Through the rush of wind in the leaves she calls out, ‘Are you all right?’
No answer, only the thump of blade on sod, a grunt as the turf is sliced and lifted away.
Anxious, she switches on the torch to check. Catches a wide eye, a grimace.
‘Switch it off!’
‘Sorry.’
The darkness returns, blacker still. Lips pressed tight, she digs on. The rain has softened the ground, but still the work is hard – harder than she could possibly have imagined. Everything hurts: her arms, her back, her neck, her legs. But dawn will catch them red-handed if they don’t hurry. And so she must work, keeping her mind on the rush of the wind in the leaves, the blunt cut of blade on soil. They have been here for hours.
A while later, though how much later she cannot tell, the rain abates. The wind drops and a vanilla moon filters through the treetops. Not a single car on the road. It is calm, silent – almost beautiful. The hole they have made is deeper now.
‘Grab the feet.’
‘OK.’ She takes the stiff, bare ankles in her filthy hands. Her cold, muddy fingers slide against the marbled flesh. The touch, the way the skin feels against her hands, makes her shiver.
‘On three.’
Her arms pull at their sockets. A burning pain in her back when she straightens up; she leans forward to ease it.
‘One.’
The body swings like a hammock towards the grave, since that is what it is, this hole they have made.
‘Two.’
She focuses on her hands. She must stop them from slipping. Pain sears her neck and shoulders; hot needles prick the base of her spine.
‘Three.’
The larger weight hits the ground before the other, smaller weights: the torso followed by the collapsed jumble of limbs. Eyes closed, one arm flung across the belly, a snapshot, frozen in grotesque and helpless laughter. Not a dead body, not a person at all – a photograph, a memory, a bad memory best forgotten.

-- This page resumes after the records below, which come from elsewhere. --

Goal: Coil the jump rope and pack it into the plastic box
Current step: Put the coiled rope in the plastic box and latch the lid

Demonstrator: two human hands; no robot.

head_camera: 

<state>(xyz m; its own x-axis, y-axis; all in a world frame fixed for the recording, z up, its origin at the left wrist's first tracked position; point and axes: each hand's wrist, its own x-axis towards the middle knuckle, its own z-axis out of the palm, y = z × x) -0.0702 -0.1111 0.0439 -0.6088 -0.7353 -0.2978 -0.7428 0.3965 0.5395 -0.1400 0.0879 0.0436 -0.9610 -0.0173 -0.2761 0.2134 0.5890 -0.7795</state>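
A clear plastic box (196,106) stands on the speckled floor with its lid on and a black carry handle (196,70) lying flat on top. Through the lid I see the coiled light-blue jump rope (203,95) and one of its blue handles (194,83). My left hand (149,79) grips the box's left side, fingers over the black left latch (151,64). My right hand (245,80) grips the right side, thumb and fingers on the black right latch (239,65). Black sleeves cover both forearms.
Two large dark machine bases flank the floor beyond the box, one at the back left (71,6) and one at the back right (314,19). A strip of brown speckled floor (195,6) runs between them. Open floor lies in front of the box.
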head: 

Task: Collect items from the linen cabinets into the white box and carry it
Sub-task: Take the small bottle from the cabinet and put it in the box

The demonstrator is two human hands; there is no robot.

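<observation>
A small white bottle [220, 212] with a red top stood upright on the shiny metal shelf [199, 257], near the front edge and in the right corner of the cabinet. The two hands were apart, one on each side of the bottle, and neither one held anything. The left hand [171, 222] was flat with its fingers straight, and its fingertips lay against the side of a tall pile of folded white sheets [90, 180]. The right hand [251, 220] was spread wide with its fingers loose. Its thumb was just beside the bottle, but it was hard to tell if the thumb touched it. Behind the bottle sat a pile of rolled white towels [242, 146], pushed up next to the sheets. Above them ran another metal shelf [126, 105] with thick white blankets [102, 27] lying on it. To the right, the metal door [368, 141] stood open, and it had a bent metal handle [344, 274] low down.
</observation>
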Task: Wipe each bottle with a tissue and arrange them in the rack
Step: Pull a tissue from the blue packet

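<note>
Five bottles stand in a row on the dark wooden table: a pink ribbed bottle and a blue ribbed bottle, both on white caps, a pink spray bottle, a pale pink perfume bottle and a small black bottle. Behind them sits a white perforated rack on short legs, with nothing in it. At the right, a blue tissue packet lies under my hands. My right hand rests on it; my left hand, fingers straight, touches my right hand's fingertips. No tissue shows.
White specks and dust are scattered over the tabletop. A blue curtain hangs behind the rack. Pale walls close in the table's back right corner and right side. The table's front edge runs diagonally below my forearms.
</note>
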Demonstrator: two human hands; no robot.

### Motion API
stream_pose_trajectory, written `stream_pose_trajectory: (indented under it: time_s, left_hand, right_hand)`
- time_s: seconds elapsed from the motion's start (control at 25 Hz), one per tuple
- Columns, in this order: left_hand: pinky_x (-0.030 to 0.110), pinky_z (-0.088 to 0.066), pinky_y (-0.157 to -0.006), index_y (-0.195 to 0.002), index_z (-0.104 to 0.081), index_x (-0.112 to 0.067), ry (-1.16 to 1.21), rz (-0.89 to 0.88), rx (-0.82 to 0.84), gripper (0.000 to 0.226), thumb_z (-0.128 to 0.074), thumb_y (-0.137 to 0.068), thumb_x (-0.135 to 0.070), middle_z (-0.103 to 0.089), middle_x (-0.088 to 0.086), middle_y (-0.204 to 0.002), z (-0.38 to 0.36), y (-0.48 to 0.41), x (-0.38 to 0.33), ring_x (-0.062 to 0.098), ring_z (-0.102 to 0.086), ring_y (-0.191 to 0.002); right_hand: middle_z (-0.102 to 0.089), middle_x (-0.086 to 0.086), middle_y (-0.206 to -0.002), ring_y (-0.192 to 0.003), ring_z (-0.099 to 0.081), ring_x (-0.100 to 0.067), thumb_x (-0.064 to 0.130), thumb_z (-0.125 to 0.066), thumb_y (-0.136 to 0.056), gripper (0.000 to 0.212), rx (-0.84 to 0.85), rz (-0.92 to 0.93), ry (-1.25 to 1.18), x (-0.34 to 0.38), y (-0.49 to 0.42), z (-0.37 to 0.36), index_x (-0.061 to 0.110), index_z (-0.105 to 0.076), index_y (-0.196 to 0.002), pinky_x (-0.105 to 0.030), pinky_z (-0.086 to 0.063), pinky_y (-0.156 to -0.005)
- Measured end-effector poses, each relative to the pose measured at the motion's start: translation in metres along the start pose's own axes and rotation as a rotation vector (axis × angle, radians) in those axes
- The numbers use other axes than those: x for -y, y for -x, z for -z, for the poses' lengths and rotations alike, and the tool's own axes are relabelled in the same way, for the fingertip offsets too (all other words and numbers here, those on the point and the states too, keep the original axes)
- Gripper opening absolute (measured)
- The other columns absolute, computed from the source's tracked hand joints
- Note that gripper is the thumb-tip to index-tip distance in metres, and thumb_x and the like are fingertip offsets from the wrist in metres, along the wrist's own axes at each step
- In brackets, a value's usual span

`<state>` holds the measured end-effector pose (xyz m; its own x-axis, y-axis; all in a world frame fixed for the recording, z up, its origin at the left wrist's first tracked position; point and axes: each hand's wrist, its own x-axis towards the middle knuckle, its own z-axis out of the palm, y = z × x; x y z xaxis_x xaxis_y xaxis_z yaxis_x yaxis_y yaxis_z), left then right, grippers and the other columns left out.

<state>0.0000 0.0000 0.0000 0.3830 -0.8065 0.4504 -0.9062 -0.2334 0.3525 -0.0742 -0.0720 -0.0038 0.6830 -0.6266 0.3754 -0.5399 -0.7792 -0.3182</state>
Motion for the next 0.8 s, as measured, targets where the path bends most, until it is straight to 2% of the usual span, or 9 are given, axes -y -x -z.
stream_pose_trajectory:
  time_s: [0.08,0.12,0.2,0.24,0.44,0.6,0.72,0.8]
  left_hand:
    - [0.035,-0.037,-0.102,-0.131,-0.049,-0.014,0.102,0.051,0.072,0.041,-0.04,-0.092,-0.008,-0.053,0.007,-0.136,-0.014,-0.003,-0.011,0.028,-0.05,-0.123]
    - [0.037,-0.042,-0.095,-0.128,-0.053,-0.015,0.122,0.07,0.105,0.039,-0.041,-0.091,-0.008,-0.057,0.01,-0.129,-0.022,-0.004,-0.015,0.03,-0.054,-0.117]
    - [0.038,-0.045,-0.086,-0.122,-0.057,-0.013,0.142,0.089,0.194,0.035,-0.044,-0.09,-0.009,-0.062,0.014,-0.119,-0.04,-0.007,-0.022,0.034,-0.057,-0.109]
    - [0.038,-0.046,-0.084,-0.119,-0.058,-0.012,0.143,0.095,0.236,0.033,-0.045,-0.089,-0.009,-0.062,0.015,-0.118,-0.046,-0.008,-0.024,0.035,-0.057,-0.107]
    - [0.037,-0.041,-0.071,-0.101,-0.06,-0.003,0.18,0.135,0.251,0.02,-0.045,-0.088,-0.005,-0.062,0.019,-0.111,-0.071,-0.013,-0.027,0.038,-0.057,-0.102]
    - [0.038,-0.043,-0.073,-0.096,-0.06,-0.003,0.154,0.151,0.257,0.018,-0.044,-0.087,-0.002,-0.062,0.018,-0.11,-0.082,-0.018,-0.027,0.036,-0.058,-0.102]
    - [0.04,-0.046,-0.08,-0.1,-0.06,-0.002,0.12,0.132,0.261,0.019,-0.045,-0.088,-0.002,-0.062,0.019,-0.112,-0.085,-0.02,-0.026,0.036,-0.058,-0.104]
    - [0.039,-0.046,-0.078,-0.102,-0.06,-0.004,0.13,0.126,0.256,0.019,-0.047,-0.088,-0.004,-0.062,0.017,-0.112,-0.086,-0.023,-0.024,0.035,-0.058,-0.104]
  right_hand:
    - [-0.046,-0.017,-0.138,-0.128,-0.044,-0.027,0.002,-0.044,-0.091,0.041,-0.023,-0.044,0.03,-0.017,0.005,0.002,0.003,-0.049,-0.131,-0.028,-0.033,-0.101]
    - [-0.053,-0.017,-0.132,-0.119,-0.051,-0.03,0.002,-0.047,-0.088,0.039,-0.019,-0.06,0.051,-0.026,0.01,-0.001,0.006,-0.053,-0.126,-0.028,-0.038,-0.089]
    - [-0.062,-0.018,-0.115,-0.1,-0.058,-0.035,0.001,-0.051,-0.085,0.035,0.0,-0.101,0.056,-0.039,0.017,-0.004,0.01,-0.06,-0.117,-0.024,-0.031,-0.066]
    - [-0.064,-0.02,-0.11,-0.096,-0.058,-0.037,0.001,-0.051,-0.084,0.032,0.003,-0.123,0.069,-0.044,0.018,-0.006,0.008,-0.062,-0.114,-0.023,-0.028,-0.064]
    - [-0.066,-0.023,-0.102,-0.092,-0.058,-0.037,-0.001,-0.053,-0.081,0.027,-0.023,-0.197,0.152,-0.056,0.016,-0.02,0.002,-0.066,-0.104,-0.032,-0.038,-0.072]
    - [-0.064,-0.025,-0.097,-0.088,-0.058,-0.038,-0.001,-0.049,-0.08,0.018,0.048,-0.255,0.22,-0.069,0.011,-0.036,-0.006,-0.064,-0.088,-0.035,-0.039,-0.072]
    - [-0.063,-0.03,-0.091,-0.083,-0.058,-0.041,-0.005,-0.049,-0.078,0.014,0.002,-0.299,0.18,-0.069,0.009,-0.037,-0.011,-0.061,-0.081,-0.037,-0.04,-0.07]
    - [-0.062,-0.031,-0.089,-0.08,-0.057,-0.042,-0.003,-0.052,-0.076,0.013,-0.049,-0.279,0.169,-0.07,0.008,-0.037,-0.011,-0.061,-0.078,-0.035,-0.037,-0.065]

She closes her eyes. The scent of the soil is fresh and damp. She can smell her own sweat too, drying now to an icy film on the raised bumps of her skin.
‘Keep going.’
She startles, opens her eyes. Those are her shoes, wet and muddy at the edge; this is her then, staring down into the shallow abyss. This is her. This, now, is part of who she is. She grabs the spade and shovels the broken earth.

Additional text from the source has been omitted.